- _TASK ITEM_:
Transcribe exactly the span of lines that begins the records and ends with the line holding "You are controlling", both boundary lines included.

- _INFORMATION SHOWN_:
========

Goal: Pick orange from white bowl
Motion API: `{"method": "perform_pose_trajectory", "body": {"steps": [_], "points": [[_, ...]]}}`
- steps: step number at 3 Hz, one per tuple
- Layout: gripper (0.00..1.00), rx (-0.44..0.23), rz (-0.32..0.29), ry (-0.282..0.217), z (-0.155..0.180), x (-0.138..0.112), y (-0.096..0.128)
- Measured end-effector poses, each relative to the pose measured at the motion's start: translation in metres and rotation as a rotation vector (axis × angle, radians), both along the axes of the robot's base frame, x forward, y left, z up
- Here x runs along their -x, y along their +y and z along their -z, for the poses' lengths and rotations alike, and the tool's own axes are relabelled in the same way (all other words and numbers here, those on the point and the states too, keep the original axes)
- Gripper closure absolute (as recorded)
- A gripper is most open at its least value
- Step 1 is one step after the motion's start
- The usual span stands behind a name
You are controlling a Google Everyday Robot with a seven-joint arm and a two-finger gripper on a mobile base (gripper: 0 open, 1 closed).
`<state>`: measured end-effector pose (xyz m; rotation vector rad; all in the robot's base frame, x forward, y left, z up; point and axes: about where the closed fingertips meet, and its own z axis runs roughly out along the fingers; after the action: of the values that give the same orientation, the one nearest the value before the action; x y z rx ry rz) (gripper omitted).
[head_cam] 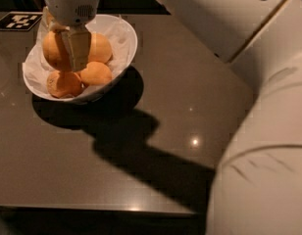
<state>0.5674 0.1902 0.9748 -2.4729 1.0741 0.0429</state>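
White 2-finger gripper [62,58] is positioned inside the glossy white paper-lined bowl [124,53], and the round orange fruit [52,50] is pinched between its fingers, seemingly ready for lifting. 3 other oranges [94,74] are seen right of and below the gripper.

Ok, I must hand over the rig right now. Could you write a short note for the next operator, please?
Gripper: lowered into the white bowl, against the rear-left orange; a firm grasp cannot be confirmed from this view.
Things: three other oranges lie in the bowl on its paper lining. The bowl stands at the far left of the table, beside a black-and-white marker.
Done: approach to the orange.
Left: confirm the grip, then lift that orange clear of the bowl.
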Motion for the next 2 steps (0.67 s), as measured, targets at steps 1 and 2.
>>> {"method": "perform_pose_trajectory", "body": {"steps": [1, 2], "points": [[1.0, -0.05, -0.001, 0.037, 0.004, 0.038, -0.012], [1.0, -0.08, 0.024, 0.071, 0.008, 0.077, -0.025]]}}
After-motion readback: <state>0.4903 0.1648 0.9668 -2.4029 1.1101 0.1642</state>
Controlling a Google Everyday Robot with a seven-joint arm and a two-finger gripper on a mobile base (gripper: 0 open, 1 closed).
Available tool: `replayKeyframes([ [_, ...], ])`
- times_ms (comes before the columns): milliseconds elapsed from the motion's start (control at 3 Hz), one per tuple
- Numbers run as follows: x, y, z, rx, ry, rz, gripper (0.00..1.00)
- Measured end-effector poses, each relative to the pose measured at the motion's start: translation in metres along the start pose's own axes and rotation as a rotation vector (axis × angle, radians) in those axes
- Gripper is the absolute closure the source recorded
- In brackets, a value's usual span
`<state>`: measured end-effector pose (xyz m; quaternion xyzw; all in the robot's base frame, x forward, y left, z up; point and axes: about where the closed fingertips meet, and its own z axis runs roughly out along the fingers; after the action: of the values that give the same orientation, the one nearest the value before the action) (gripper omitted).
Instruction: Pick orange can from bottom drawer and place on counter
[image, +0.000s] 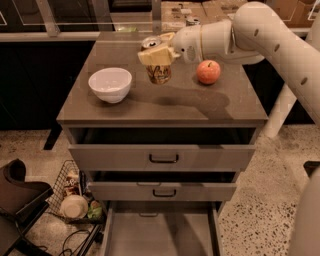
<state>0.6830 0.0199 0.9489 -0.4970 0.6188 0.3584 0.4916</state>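
- Over the rear half of the counter (165, 107), about midway between its left and right edges, I have the gripper (156, 57) reaching in from the right side.
- Its tan fingers (148, 57) are clenched around the middle of the orange can (159, 75). The can is in my grasp, not in the bottom drawer (160, 235), which stands pulled out below.
- The can's long axis is near upright but leans a little, with the silver top toward the rear-left corner and the brown base facing the counter.
- For the set-down, the counter lies straight beneath the base. I judge there is a small gap, since the arm's shadow falls nearer the front edge, but I cannot tell for sure.
- A white bowl (110, 84) sits toward the left edge and an apple (208, 72) is near the can's right. The landing spot lies between them, apart from both.
- My next move would be to level the can and lower it straight down before releasing.
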Motion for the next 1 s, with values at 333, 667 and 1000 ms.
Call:
replayKeyframes([
  [333,-0.003,-0.041,0.001,0.01,-0.011,0.01,1.0],
  [667,-0.013,-0.076,0.001,0.067,-0.026,0.003,1.0],
  [1000,-0.017,-0.105,0.01,0.163,-0.022,0.001,1.0],
])
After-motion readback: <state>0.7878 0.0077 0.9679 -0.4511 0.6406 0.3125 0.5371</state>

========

- _COMPLETED EXERCISE_:
Goal: Pick orange from white bowl
Motion API: `{"method": "perform_pose_trajectory", "body": {"steps": [_], "points": [[_, ...]]}}`
- steps: step number at 3 Hz, one per tuple
- Layout: gripper (0.00..1.00), rx (-0.44..0.23), rz (-0.32..0.29), ry (-0.282..0.217), z (-0.155..0.180), x (-0.138..0.112), y (-0.096..0.128)
- Measured end-effector poses, each relative to the pose measured at the motion's start: translation in metres and rotation as a rotation vector (axis × angle, radians), both along the axes of the robot's base frame, x forward, y left, z up
- Here x runs along their -x, y along their +y and z along their -z, for the poses' lengths and rotations alike, and the tool's own axes are relabelled in the same way (all other words and numbers here, those on the point and the states too, keep the original axes)
- Gripper closure absolute (as recorded)
- A gripper is most open at its least value
- Step 1 is one step after the motion's start
- The usual span stands behind a name
You are controlling a Google Everyday Robot with a seven-joint arm and a two-finger gripper on a mobile base (gripper: 0 open, 1 closed).

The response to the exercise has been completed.